Exercise aim: Every line below between the line holding "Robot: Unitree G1" and the line holding "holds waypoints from", inclusive, should be repeated exactly, and all other lines omitted.

Provided data:
====================

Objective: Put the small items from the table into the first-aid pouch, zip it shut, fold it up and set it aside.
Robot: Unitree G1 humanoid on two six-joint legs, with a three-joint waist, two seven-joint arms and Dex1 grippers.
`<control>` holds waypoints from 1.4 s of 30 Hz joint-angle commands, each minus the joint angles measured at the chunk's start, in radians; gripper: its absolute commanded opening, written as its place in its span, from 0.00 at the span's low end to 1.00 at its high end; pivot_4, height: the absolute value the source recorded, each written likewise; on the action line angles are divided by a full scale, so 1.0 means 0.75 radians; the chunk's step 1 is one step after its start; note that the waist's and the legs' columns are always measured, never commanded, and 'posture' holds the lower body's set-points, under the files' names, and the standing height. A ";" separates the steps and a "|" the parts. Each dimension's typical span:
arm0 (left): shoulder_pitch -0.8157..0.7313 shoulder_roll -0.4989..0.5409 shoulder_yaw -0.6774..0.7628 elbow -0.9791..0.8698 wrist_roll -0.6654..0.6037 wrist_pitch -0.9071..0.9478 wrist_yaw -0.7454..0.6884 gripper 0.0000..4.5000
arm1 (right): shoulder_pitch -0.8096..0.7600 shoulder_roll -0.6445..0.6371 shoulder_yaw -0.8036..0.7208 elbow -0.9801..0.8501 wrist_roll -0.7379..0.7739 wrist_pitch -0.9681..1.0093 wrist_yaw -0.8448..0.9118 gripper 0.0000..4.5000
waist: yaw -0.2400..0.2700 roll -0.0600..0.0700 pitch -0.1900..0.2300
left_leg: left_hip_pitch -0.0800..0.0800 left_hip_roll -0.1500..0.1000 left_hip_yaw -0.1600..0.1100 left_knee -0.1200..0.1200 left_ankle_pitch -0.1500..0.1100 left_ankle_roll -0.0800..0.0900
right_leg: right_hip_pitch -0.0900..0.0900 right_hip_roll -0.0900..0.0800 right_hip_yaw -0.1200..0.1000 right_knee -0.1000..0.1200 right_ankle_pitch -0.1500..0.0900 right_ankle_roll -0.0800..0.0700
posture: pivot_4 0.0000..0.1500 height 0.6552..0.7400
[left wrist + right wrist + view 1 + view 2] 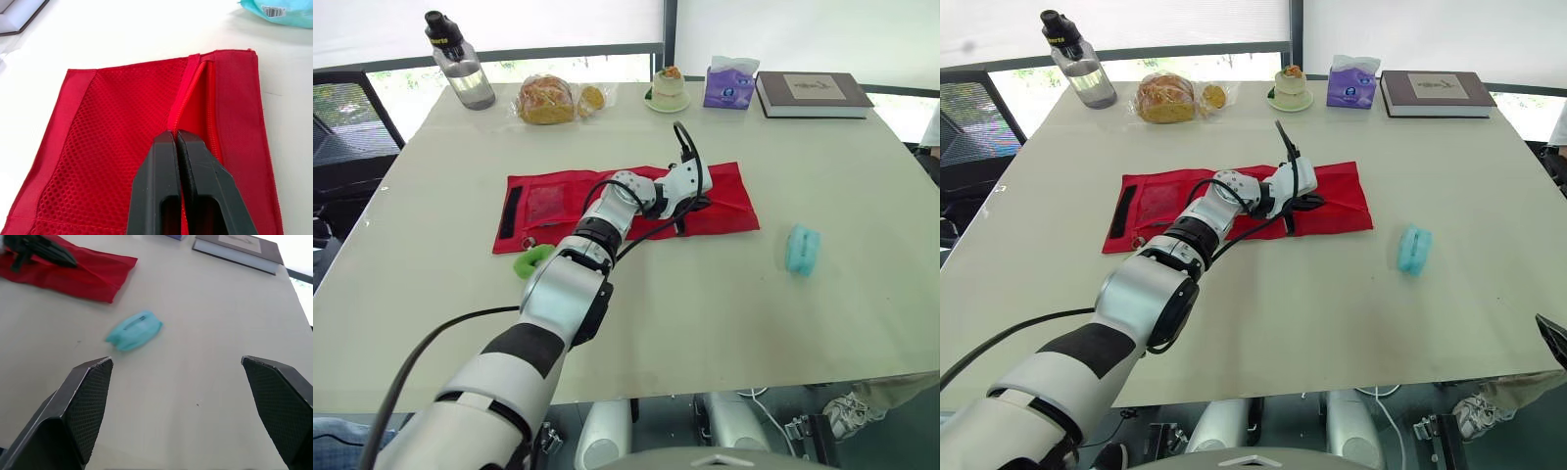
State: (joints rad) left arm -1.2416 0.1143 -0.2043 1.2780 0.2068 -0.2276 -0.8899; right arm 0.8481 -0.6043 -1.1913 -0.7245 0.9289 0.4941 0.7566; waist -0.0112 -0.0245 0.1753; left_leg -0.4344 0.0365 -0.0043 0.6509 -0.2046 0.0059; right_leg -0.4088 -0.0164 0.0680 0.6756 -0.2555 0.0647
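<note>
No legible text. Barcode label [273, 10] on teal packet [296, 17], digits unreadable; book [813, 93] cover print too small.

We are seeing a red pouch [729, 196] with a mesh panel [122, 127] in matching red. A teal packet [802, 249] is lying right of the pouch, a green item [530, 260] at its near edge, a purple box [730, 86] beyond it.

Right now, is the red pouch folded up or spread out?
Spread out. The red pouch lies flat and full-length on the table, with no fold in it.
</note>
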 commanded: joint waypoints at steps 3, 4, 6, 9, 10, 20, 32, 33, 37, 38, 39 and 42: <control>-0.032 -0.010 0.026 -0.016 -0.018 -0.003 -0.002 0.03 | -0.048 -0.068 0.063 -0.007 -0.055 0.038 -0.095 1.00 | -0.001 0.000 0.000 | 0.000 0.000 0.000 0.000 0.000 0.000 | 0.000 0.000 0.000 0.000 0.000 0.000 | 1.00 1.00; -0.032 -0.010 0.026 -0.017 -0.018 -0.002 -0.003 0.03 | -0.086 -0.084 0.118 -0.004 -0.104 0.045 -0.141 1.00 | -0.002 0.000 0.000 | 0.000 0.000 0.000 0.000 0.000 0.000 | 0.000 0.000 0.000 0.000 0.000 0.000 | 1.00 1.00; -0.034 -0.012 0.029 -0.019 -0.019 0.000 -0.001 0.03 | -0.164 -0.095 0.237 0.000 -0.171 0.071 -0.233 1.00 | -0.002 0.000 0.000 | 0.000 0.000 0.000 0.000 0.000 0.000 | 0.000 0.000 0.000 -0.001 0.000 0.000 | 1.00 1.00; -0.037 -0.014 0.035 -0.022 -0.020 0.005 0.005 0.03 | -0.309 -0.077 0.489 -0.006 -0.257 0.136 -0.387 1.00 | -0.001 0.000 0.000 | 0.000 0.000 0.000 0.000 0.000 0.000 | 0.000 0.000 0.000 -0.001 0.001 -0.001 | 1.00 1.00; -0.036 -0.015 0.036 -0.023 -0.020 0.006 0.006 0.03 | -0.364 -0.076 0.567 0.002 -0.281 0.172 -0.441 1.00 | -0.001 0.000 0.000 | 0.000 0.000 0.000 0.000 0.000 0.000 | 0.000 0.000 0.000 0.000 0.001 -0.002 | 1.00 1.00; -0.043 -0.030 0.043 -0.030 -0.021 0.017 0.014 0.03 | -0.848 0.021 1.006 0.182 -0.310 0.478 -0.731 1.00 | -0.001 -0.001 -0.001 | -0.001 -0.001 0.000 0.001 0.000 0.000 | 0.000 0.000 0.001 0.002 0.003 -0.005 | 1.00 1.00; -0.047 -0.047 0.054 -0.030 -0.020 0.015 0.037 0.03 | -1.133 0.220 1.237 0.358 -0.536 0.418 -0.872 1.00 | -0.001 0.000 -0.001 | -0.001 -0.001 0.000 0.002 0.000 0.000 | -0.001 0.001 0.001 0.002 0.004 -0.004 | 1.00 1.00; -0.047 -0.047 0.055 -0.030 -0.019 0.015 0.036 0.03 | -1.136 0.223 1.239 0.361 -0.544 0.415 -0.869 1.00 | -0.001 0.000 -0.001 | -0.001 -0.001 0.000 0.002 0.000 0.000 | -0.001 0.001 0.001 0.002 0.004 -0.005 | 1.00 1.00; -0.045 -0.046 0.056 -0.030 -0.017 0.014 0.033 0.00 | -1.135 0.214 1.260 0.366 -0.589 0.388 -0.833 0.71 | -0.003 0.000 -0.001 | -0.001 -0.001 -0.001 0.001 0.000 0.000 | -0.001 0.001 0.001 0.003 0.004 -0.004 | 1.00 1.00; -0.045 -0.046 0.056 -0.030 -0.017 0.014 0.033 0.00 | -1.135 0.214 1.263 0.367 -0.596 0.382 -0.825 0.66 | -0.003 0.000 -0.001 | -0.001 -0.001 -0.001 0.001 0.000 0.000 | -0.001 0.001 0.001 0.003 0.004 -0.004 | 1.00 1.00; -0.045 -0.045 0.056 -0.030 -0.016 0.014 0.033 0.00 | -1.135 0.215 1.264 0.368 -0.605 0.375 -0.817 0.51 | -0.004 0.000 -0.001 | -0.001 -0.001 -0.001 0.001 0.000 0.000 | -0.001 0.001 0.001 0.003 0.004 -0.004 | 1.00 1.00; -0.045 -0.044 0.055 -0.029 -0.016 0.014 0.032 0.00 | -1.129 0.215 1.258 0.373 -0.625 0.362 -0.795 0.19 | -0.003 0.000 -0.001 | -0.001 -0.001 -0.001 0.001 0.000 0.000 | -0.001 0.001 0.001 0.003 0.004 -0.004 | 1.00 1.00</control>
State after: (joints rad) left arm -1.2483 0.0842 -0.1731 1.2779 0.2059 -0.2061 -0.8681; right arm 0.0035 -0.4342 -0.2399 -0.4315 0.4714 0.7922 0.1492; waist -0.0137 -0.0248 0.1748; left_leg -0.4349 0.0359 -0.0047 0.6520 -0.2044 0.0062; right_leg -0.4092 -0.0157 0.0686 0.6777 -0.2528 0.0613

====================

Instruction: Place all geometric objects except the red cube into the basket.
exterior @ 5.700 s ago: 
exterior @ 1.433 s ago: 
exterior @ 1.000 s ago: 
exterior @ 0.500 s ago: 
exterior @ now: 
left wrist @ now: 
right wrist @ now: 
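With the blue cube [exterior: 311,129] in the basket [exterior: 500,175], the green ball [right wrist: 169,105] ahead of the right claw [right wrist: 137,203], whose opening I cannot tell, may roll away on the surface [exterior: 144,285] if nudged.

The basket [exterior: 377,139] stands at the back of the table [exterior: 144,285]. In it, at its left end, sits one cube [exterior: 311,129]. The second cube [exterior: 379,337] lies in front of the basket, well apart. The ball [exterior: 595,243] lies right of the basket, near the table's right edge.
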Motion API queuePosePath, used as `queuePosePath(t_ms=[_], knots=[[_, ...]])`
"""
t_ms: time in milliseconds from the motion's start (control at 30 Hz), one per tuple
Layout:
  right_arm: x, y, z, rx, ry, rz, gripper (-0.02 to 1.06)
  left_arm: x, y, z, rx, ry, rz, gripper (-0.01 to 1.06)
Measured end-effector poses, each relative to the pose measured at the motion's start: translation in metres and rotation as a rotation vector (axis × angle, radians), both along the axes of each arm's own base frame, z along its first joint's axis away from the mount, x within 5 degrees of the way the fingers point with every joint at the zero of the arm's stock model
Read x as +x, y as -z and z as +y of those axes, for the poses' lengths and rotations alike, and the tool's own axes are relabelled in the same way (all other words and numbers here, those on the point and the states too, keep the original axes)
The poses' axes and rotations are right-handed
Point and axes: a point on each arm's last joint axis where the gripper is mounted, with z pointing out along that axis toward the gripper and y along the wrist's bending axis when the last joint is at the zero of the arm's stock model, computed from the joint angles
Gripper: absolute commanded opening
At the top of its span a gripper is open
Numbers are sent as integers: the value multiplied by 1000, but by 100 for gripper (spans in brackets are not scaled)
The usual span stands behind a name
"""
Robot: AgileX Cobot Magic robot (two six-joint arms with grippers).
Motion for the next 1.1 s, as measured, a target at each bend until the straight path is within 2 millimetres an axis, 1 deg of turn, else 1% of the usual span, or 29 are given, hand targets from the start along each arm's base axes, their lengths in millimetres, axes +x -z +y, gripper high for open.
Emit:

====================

Exercise response:
Robot: Unitree G1 humanoid on two six-joint legs, with a three-joint waist, two seven-joint arms and Dex1 grippers.
`<control>` holds waypoints from 1.4 s of 30 Hz joint-angle commands, each minus the joint angles measured at the chunk's start, in radians; gripper: its absolute commanded opening, written as its place in its span, from 0.00 at the span's low end to 1.00 at its high end; pivot_4, height: the absolute value the source recorded, each written likewise; on the action line angles are divided by a full scale, so 1.0 means 0.75 radians; the chunk's step 1 is one step after its start; note that the waist's and the legs' columns are always measured, never commanded, and 'posture' holds the lower body's set-points, under the files' names, and the standing height. A ";" separates the steps and a "|" the parts. Each dimension's typical span:

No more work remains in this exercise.